----- DATA EXCERPT -----

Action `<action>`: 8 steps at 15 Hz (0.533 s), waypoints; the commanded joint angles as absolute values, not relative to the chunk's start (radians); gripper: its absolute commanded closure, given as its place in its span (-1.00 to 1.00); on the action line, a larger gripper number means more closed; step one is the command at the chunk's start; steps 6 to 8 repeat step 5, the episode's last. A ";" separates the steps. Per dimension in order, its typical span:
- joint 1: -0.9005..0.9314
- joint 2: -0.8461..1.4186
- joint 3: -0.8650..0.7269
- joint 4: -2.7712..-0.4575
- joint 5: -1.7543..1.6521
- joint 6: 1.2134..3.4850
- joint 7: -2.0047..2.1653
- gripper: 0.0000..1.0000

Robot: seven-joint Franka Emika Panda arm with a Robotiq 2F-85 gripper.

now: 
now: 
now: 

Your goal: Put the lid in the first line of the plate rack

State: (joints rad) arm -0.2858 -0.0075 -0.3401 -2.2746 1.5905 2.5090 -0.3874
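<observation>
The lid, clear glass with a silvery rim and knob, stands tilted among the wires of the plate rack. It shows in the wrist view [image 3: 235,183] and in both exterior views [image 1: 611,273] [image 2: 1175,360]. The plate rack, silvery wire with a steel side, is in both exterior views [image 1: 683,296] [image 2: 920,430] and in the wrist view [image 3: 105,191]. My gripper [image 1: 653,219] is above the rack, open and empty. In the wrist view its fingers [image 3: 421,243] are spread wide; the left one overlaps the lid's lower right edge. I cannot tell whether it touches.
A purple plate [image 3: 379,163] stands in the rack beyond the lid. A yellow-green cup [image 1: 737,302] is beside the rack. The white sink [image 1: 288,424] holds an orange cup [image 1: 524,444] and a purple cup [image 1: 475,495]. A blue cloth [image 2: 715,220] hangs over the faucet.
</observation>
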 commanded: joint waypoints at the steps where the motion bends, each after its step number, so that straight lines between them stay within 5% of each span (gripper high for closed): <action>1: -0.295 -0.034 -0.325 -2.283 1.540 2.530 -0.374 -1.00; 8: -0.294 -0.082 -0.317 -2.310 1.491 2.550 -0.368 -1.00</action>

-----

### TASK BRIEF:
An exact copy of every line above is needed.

### ANSWER FOR THIS EXERCISE:
Action `<action>`: 8 steps at 15 Hz (0.533 s), waypoints; the commanded joint angles as absolute values, not relative to the chunk's start (radians); gripper: its absolute commanded closure, given as its place in its span (-1.00 to 1.00); on the action line, a larger gripper number means more closed; step one is the command at the chunk's start; steps 6 to 8 repeat step 5, the episode's last. A ";" separates the steps. Per dimension in order, its typical span:
- joint 1: -0.9005..0.9314
- joint 2: -0.8461..1.4186
- joint 3: -0.8650..0.7269
- joint 4: -2.7712..-0.4575
- joint 5: -1.7543..1.6521
- joint 6: 1.2134..3.4850
- joint 7: -2.0047..2.1653
- gripper: 0.0000..1.0000

Robot: seven-joint Franka Emika Panda arm with a Robotiq 2F-85 gripper.

now: 
now: 
now: 

Your goal: Put the lid in the first line of the plate rack

State: (joints rad) arm -0.2858 -0.0075 -0.3401 -2.2746 1.5905 2.5090 -0.3874
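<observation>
The lid, clear glass with a silvery rim and knob, stands tilted among the wires of the plate rack. It shows in the wrist view [image 3: 235,183] and in both exterior views [image 1: 611,273] [image 2: 1175,360]. The plate rack, silvery wire with a steel side, is in both exterior views [image 1: 683,296] [image 2: 920,430] and in the wrist view [image 3: 105,191]. My gripper [image 1: 653,219] is above the rack, open and empty. In the wrist view its fingers [image 3: 421,243] are spread wide; the left one overlaps the lid's lower right edge. I cannot tell whether it touches.
A purple plate [image 3: 379,163] stands in the rack beyond the lid. A yellow-green cup [image 1: 737,302] is beside the rack. The white sink [image 1: 288,424] holds an orange cup [image 1: 524,444] and a purple cup [image 1: 475,495]. A blue cloth [image 2: 715,220] hangs over the faucet.
</observation>
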 commanded: joint waypoints at the steps where the motion bends, each after its step number, so that straight lines between them stay within 5% of each span (gripper high for closed): <action>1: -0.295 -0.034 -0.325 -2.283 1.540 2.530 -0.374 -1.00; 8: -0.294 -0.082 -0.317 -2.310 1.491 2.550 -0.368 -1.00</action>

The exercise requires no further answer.